FRANKFURT (Reuters) – The European Central Bank’s ultra easy monetary policy may be fuelling asset bubbles, which may in turn trigger future crises, ECB board member Yves Mersch said on Monday, providing an unusually stark warning about the risks of ultra low rates.
The ECB has kept rates in negative territory since 2014 to foster growth but a growing number of experts, including some ECB policymakers, warn that low rates for long could fuel financial instability, putting growth and the banking sector at risk.
“Vigilance is particularly warranted in the light of some signs that monetary policy is encouraging increased risk-taking and contributing to elevated asset price inflation and income inequality,” said Mersch, a policy hawk who has criticized easy policy in the past.
Mersch warned that asset prices, particularly for real estate, are stretched and this “may in turn trigger future crises.”
While Mersch did not directly call on the ECB to increase interest rates, he noted that so-called macroprudential measures, which are implemented by individual euro zone members to cool lending and property markets, may not be fully effective.
Tightening monetary policy to cool asset prices would reduce the likelihood and severity of financial crises but comes at a cost of below-target inflation, Mersch argued.

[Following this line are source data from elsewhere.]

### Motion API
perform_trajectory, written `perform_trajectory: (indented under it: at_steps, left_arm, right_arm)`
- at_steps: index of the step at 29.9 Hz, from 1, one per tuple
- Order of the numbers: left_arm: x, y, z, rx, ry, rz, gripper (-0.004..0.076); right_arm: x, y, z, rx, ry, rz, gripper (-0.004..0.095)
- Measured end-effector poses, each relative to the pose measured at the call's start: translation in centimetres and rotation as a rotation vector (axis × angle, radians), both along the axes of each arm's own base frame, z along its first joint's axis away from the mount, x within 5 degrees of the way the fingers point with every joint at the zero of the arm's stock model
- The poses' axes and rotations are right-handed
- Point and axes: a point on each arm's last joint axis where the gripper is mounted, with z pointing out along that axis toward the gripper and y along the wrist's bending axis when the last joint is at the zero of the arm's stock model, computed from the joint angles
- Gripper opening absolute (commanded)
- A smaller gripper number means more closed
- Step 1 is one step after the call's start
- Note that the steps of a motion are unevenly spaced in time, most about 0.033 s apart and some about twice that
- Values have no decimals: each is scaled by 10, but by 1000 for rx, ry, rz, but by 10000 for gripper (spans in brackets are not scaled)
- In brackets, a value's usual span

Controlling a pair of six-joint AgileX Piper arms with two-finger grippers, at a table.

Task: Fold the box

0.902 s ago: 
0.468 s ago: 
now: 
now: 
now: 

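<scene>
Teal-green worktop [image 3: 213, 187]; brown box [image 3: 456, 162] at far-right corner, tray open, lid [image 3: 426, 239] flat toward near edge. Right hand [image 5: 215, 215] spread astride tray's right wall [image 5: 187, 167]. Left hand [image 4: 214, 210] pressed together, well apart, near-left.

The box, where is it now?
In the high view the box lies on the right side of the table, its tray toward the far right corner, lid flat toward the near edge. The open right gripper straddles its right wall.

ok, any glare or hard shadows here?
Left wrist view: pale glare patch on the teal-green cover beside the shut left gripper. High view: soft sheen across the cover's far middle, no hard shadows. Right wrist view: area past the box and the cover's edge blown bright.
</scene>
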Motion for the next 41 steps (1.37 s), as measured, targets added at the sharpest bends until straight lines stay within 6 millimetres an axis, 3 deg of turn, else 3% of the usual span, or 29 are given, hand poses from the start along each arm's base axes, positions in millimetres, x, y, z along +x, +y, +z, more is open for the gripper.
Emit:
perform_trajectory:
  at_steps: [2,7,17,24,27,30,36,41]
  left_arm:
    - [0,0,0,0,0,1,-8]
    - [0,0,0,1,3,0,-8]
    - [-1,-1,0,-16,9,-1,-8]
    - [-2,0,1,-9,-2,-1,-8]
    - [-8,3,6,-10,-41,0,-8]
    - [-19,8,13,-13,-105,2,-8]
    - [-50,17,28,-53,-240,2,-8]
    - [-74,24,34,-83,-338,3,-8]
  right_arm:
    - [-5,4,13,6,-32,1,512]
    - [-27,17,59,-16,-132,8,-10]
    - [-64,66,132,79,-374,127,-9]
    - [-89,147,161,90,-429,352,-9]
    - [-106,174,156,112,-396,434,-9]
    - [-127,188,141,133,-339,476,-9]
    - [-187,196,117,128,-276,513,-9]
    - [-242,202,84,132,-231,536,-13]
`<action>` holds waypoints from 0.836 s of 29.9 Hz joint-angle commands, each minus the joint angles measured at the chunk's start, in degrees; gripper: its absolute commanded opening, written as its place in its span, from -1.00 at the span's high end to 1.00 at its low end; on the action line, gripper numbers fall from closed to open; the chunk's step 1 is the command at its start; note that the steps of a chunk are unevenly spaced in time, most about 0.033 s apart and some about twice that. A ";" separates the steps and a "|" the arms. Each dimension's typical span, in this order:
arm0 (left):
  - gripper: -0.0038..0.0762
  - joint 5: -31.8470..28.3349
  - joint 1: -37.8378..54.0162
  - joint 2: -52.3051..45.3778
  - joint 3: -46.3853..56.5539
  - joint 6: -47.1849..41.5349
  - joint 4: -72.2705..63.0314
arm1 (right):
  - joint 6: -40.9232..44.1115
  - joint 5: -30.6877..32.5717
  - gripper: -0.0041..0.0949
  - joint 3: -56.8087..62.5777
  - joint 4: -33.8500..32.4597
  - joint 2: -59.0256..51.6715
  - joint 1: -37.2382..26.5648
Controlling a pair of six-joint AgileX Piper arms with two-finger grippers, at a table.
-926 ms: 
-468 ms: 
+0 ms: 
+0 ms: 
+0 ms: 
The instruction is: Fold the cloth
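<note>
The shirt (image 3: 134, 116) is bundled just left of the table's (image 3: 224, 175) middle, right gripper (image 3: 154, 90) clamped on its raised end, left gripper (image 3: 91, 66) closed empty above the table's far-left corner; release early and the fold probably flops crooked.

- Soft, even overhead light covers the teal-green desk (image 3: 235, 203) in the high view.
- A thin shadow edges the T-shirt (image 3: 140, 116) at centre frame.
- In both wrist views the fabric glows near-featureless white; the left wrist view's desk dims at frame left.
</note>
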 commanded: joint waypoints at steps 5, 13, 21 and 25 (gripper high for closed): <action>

“That is a trade-off that needs to be balanced carefully, taking into account the risks on both sides,” Mersch said, raising a once taboo topic.
The ECB’s key mandate is price stability and the bank has so far rejected any suggestion of compromising on this goal, arguing that asset bubbles should be fought by others as meeting the inflation target is its paramount objective.
“There is … no clean separation between the pursuit of monetary stability and that of financial stability in the medium term,” he said.
Mersch added that financial stability considerations are already built into the ECB’s strategy but the ECB should consider enhancing this process.
The bank is currently undertaking a one-year strategy review that is expected to redefine its inflation target and study how it achieves this goal.